1 - Meno isolamenti per Giannis, usarlo di più come bloccante

 

I Celtics hanno sempre aspettato il greco nel pitturato, come si difendeva contro LeBron James  nei suoi primi anni di carriera. "Nascondere" Giannis facendogli portare dei blocchi renderebbe molto più difficile contenerlo e renderebbe allo stesso tempo alcuni compagni più pericolosi.

 

2 - Più aggressività in difesa

 

Attaccare Boston a metà campo è complicatissimo. Forzare qualche palla persa, rischiando qualcosa, dovrà essere il mantra per le prossime partite. Sacrificare i minuti di Lopez renderebbe la squadra più mobile orizzontalmente, favorendo una maggior frequenza di possessi in transizione offensiva e magari qualche punto veloce in contropiede.

 

3 - Cambiare totalmente la difesa sul Pick&Pop

 

Una delle chiavi della partita. I Bucks non sono mai andati in rotazione contro il pop di Horford, hanno sempre cercato di rimanere 2vs2 in questa situazione. Risultato: tiri "wide open" per il domenicano. Servirà scalare con più giocatori a costo di subire qualche tripla in più dal supporting cast di Boston. Ma è sempre meglio che vedere Irving e Horford fare quello che vogliono.

 

Guardate in questo video come rispettivamente Lopez, Mirotic e Connaughton non accennino minimamente una pre-rotazione, lasciando enorme spazio a chi sta "poppando". Bisognerà entrare subito in rotazione difensiva, altrimenti i 20 punti (con 3/5 da tre) di Al Horford rischiano di diventare una costante.

 

 

4 - Riportare Lopez nel suo ruolo "antico"

 

Con Horford impegnato a difendere su Giannis, Lopez viene marcato da Marcus Morris.

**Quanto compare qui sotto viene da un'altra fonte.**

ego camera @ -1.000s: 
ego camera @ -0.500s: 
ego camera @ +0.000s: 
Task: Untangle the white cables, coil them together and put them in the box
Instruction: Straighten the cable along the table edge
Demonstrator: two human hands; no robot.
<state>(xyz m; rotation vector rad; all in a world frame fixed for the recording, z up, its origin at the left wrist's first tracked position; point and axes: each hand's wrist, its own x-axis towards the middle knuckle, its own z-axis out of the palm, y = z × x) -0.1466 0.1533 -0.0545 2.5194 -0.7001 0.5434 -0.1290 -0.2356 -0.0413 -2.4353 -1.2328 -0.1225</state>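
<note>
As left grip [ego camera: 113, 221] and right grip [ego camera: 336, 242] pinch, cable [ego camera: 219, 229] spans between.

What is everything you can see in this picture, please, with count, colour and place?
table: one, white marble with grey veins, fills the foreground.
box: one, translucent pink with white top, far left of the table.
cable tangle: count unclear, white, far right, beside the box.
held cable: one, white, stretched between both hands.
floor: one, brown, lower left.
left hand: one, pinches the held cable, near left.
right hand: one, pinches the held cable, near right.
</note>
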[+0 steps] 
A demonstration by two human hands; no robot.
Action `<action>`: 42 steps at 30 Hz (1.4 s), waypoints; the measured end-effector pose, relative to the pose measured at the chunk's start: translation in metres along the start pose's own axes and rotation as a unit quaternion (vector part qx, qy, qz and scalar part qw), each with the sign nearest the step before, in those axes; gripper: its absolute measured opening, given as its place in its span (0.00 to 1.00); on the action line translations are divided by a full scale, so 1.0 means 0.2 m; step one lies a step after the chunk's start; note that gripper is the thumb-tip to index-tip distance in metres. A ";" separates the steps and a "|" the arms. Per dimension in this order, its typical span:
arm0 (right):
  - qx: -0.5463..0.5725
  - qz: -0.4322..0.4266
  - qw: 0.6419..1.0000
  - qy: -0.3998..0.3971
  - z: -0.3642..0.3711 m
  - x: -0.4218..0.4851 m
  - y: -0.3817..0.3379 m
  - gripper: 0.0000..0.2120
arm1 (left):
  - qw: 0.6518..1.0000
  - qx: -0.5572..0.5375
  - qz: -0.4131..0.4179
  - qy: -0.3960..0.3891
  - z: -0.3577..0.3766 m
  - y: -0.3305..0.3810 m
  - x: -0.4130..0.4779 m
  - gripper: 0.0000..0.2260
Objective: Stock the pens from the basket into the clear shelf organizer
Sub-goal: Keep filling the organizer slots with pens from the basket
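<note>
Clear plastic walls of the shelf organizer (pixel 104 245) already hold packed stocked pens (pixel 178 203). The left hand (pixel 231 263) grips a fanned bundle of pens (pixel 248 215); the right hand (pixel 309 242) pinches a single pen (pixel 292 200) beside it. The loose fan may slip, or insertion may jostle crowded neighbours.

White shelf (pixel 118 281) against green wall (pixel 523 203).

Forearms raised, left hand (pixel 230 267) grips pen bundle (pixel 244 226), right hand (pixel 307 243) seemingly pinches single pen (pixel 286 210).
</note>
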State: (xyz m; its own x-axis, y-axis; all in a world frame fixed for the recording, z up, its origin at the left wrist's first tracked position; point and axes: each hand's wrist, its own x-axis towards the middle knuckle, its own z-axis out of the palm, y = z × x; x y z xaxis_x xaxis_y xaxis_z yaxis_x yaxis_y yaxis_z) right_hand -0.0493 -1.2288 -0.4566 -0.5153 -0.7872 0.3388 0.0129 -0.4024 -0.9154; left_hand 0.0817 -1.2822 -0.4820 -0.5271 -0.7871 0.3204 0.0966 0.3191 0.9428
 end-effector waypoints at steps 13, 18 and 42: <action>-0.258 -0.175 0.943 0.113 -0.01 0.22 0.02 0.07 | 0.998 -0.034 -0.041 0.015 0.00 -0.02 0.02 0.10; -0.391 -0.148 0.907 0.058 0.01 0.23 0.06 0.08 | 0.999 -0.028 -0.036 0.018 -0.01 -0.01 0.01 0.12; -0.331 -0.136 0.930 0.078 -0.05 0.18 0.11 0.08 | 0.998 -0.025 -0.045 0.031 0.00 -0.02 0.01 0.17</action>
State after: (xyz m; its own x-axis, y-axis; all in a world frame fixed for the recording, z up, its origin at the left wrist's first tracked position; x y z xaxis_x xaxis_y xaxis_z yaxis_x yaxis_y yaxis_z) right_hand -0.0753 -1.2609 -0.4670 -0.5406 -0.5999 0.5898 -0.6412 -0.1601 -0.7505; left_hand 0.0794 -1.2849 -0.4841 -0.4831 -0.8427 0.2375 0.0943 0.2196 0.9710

Perché non cavalcare questo mismatch? Potrebbe essere un modo per trovare subito vantaggio contro la difesa schierata. Nei Playoffs serve sempre qualcosa di diverso e inaspettato per vincere, e riportare in qualche possesso Brook più vicino al canestro potrebbe essere un'idea.

 

 

******* ********

 

Tutti discorsi "tecnici", questi. Prima di tutto, però, servirà far rinsavire i Bucks dal punto di vista umorale, perché l'impatto della sconfitta di domenica è pesantissimo. Boston è stata superiore anche nel pitturato (38-26 i punti da vicino), vincendo il confronto a rimbalzo e piazzando addirittura 11 stoppate. Ha vinto ogni sfida di Gara 1, dimostrandosi più matura e consapevole dei propri mezzi. Più pronta.

 

Gara 2 sarà già l'ultima spiaggia per la squadra di Budenholzer. I Celtics lo sanno, e proveranno a chiudere velocemente la serie. I Bucks devono dimostrarsi pronti a reagire.